Entries taken from a collection
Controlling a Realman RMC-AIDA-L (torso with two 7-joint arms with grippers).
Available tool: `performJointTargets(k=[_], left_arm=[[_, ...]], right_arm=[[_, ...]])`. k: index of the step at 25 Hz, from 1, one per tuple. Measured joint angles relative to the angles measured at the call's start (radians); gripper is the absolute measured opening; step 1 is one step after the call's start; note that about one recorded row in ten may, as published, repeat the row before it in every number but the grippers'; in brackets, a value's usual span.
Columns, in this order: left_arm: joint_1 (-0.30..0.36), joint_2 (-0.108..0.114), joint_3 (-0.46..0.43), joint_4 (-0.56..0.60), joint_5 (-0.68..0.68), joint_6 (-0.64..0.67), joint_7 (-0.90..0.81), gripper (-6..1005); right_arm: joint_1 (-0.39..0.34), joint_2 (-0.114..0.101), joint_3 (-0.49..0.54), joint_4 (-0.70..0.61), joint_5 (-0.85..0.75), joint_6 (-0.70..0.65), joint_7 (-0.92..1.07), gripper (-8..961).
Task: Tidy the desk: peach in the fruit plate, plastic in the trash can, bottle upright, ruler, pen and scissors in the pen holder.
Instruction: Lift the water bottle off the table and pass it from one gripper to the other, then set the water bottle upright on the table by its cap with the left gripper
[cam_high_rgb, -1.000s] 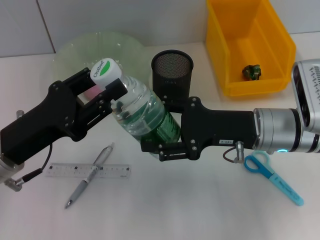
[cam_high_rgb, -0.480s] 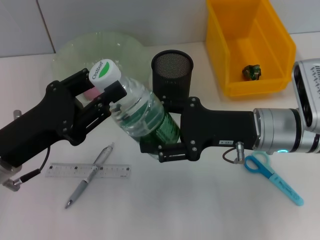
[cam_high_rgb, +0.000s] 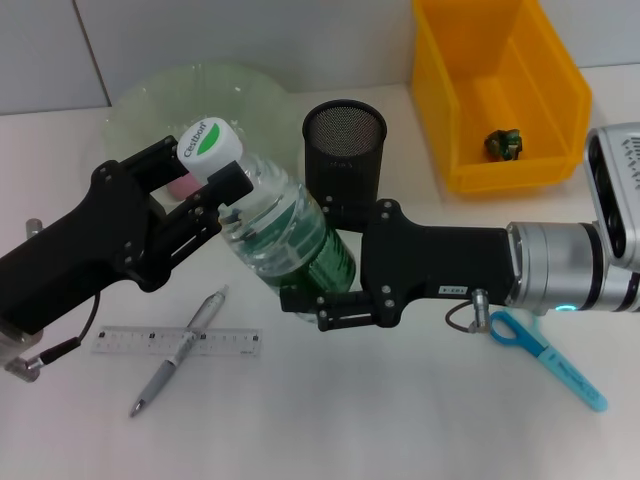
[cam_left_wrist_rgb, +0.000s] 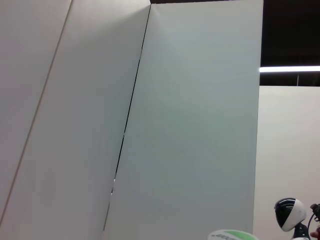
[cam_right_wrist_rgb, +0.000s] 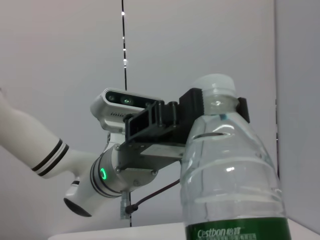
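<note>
A clear water bottle (cam_high_rgb: 285, 225) with a green label and white cap (cam_high_rgb: 208, 141) hangs tilted above the desk, cap up and to the left. My left gripper (cam_high_rgb: 216, 186) is shut on its neck, and my right gripper (cam_high_rgb: 322, 296) is shut on its lower body. The right wrist view shows the bottle (cam_right_wrist_rgb: 232, 185) with the left gripper (cam_right_wrist_rgb: 200, 114) at its neck. A pink peach (cam_high_rgb: 183, 187) peeks through the left gripper over the green fruit plate (cam_high_rgb: 250, 92). On the desk lie a ruler (cam_high_rgb: 125, 341), a pen (cam_high_rgb: 183, 349) across it, and blue scissors (cam_high_rgb: 548, 356). The black mesh pen holder (cam_high_rgb: 344, 150) stands behind.
A yellow bin (cam_high_rgb: 560, 95) at the back right holds a dark crumpled scrap of plastic (cam_high_rgb: 503, 142). The pen holder stands close behind the bottle and my right arm. White desk surface shows in front of both arms.
The bottle's lower end and my right gripper have shifted slightly toward the desk's front. The left gripper has barely moved.
</note>
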Motion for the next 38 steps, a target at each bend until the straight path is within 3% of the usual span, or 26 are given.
performJointTargets(k=[30, 38], left_arm=[[0.000, 0.000, 0.009, 0.000, 0.002, -0.009, 0.000, 430], [-0.001, 0.000, 0.009, 0.002, 0.002, -0.037, 0.002, 430]], right_arm=[[-0.034, -0.006, -0.032, -0.062, -0.011, -0.041, 0.056, 825], [-0.087, -0.008, -0.023, -0.135, -0.004, -0.043, 0.095, 824]])
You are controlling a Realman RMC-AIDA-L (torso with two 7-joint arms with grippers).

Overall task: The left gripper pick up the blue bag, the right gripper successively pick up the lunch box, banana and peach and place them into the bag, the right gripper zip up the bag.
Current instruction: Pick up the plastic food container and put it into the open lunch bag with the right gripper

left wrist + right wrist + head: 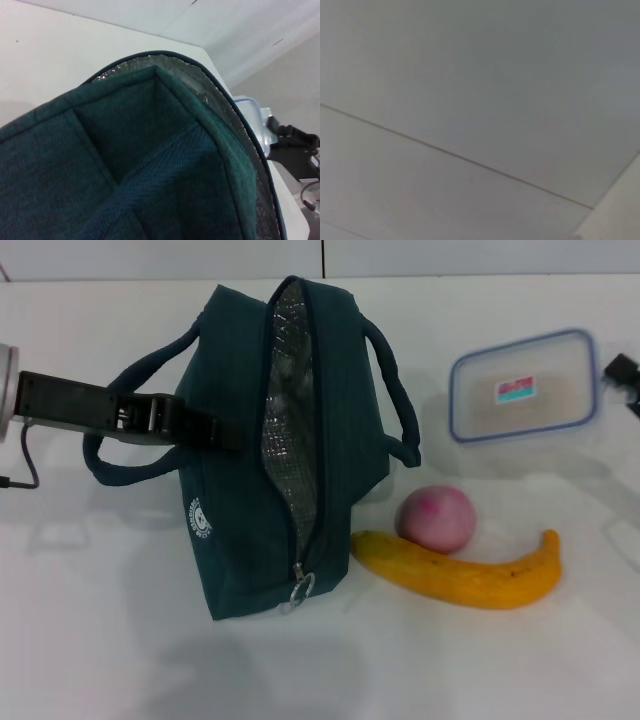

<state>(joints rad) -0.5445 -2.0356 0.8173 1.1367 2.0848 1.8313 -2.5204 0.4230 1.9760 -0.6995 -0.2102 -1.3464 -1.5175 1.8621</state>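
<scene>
The blue bag [240, 510] stands in the middle of the white table with its zip undone, showing the silver lining [285, 410]. My left gripper [205, 430] reaches in from the left and lies against the bag's left wall, inside the loop of the handle [110, 465]. The left wrist view is filled by the bag's fabric [125, 165] and its foil rim. The lunch box [522, 388] lies at the back right. A peach [436, 518] and a banana [465, 575] rest right of the bag. Only a black piece of my right gripper [624, 378] shows at the right edge, beside the lunch box.
The zip pull ring [301, 589] hangs at the bag's near end. The table's [100, 640] far edge meets a pale wall at the back. The right wrist view shows only a plain pale surface with a seam line.
</scene>
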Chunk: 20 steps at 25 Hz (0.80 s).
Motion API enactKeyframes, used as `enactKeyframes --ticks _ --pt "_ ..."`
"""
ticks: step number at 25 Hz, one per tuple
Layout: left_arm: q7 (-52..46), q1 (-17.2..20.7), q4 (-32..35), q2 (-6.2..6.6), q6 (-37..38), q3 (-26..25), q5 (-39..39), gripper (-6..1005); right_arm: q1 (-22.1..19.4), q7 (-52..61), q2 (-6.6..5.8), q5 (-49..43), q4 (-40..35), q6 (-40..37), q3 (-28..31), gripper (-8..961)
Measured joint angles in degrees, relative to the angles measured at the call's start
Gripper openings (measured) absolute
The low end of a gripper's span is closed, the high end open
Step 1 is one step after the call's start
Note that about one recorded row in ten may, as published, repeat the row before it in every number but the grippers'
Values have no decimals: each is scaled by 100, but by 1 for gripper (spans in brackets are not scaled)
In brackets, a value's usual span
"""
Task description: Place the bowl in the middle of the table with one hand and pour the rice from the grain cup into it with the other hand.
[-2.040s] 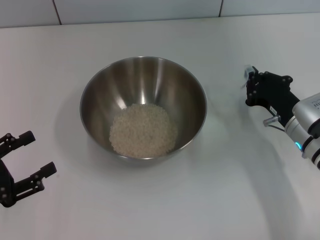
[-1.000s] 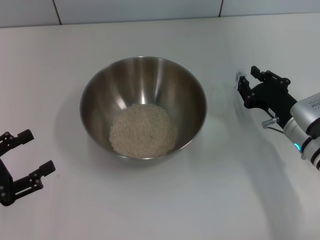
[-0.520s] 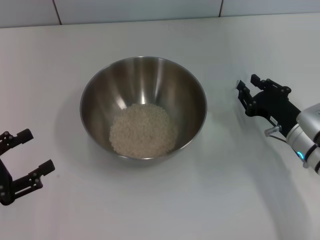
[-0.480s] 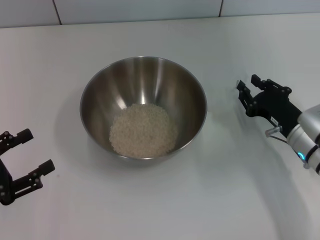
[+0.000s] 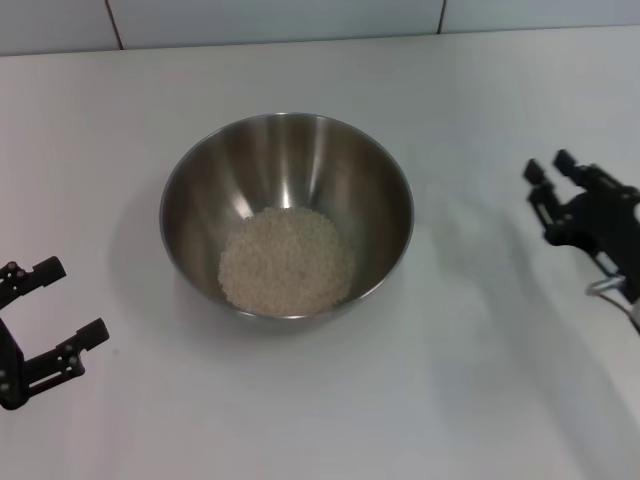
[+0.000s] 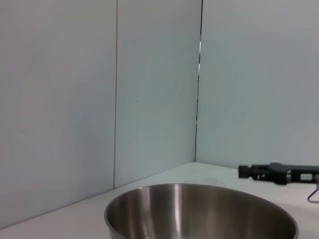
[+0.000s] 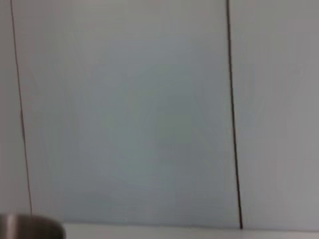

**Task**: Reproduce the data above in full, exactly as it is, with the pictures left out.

**Response to the exercise**:
Controlling a Realman RMC-AIDA-L (torso with two 7-joint arms with grippers).
Available tool: `performJointTargets(k=[_], left_arm=[[_, ...]], right_arm=[[_, ...]])`. k: index of the step at 25 Hz, from 1, one per tuple. Measured joint angles relative to the angles measured at the call's start (radians); gripper is the absolute measured opening; step 1 is one step after the call's start; note that about one recorded row in ten may, as published, repeat the row before it in every number but the grippers'; in brackets, a value's usual span.
Columns, in this order: left_arm: joint_1 (-0.30..0.36), joint_2 (-0.108..0.114), joint_3 (-0.46..0.43), joint_4 (-0.56..0.60), joint_5 (-0.68..0.68), joint_6 (-0.64..0.67), joint_7 (-0.90..0.81), gripper (-6..1005); right_arm: joint_1 (-0.39..0.34), joint_2 (-0.114..0.101), joint_3 (-0.49..0.54), joint_4 (-0.70..0.61), joint_5 (-0.85..0.75), joint_6 (-0.70..0.65), joint_7 (-0.92..1.07), gripper (-8..961).
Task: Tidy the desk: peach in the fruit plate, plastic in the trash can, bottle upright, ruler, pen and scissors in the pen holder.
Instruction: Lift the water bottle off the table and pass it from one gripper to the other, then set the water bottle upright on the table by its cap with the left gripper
[cam_high_rgb, -1.000s] 
[cam_high_rgb, -0.480s] 
[cam_high_rgb, +0.000s] 
[cam_left_wrist_rgb, +0.000s] 
[cam_right_wrist_rgb, +0.000s] 
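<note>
A clear water bottle (cam_high_rgb: 285, 225) with a green label and white cap (cam_high_rgb: 208, 141) hangs tilted above the desk, cap up and to the left. My left gripper (cam_high_rgb: 216, 186) is shut on its neck, and my right gripper (cam_high_rgb: 322, 296) is shut on its lower body. The right wrist view shows the bottle (cam_right_wrist_rgb: 232, 185) with the left gripper (cam_right_wrist_rgb: 200, 114) at its neck. A pink peach (cam_high_rgb: 183, 187) peeks through the left gripper over the green fruit plate (cam_high_rgb: 250, 92). On the desk lie a ruler (cam_high_rgb: 125, 341), a pen (cam_high_rgb: 183, 349) across it, and blue scissors (cam_high_rgb: 548, 356). The black mesh pen holder (cam_high_rgb: 344, 150) stands behind.
A yellow bin (cam_high_rgb: 560, 95) at the back right holds a dark crumpled scrap of plastic (cam_high_rgb: 503, 142). The pen holder stands close behind the bottle and my right arm. White desk surface shows in front of both arms.
The bottle's lower end and my right gripper have shifted slightly toward the desk's front. The left gripper has barely moved.
</note>
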Motion for the next 38 steps, a target at each bend until the straight path is within 3% of the usual span, or 26 are given.
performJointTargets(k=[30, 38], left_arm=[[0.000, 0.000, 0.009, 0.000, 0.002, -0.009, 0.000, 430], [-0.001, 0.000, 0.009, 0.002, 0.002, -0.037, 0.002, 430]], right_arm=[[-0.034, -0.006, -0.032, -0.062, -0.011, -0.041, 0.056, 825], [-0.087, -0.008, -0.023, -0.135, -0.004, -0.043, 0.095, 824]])
You are controlling a Realman RMC-AIDA-L (torso with two 7-joint arms with grippers).

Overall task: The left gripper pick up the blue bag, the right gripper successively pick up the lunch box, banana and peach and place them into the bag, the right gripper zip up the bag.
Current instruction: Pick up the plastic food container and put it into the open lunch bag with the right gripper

left wrist + right wrist + head: 

<state>(joints rad) -0.5445 -2.0356 0.8173 1.1367 2.0848 1.8313 -2.5204 0.4230 1.9760 -0.6995 -0.2102 -1.3464 -1.5175 1.8621</state>
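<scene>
The blue bag [240, 510] stands in the middle of the white table with its zip undone, showing the silver lining [285, 410]. My left gripper [205, 430] reaches in from the left and lies against the bag's left wall, inside the loop of the handle [110, 465]. The left wrist view is filled by the bag's fabric [125, 165] and its foil rim. The lunch box [522, 388] lies at the back right. A peach [436, 518] and a banana [465, 575] rest right of the bag. Only a black piece of my right gripper [624, 378] shows at the right edge, beside the lunch box.
The zip pull ring [301, 589] hangs at the bag's near end. The table's [100, 640] far edge meets a pale wall at the back. The right wrist view shows only a plain pale surface with a seam line.
</scene>
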Chunk: 20 steps at 25 Hz (0.80 s).
Motion API enactKeyframes, used as `enactKeyframes --ticks _ --pt "_ ..."`
"""
ticks: step number at 25 Hz, one per tuple
Layout: left_arm: q7 (-52..46), q1 (-17.2..20.7), q4 (-32..35), q2 (-6.2..6.6), q6 (-37..38), q3 (-26..25), q5 (-39..39), gripper (-6..1005); right_arm: q1 (-22.1..19.4), q7 (-52..61), q2 (-6.6..5.8), q5 (-49..43), q4 (-40..35), q6 (-40..37), q3 (-28..31), gripper (-8..961)
Measured joint angles in degrees, relative to the angles measured at the call's start
Gripper openings (measured) absolute
The low end of a gripper's span is closed, the high end open
Step 1 is one step after the call's start
Note that about one recorded row in ten may, as published, repeat the row before it in every number but the grippers'
Values have no decimals: each is scaled by 100, but by 1 for gripper (spans in brackets are not scaled)
In brackets, a value's usual span
"""
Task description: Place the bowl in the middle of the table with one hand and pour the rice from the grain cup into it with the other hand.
[-2.040s] 
[-1.000s] 
[-0.520s] 
[-0.480s] 
[+0.000s] 
[+0.000s] 
[+0.000s] 

This exercise requires no further response.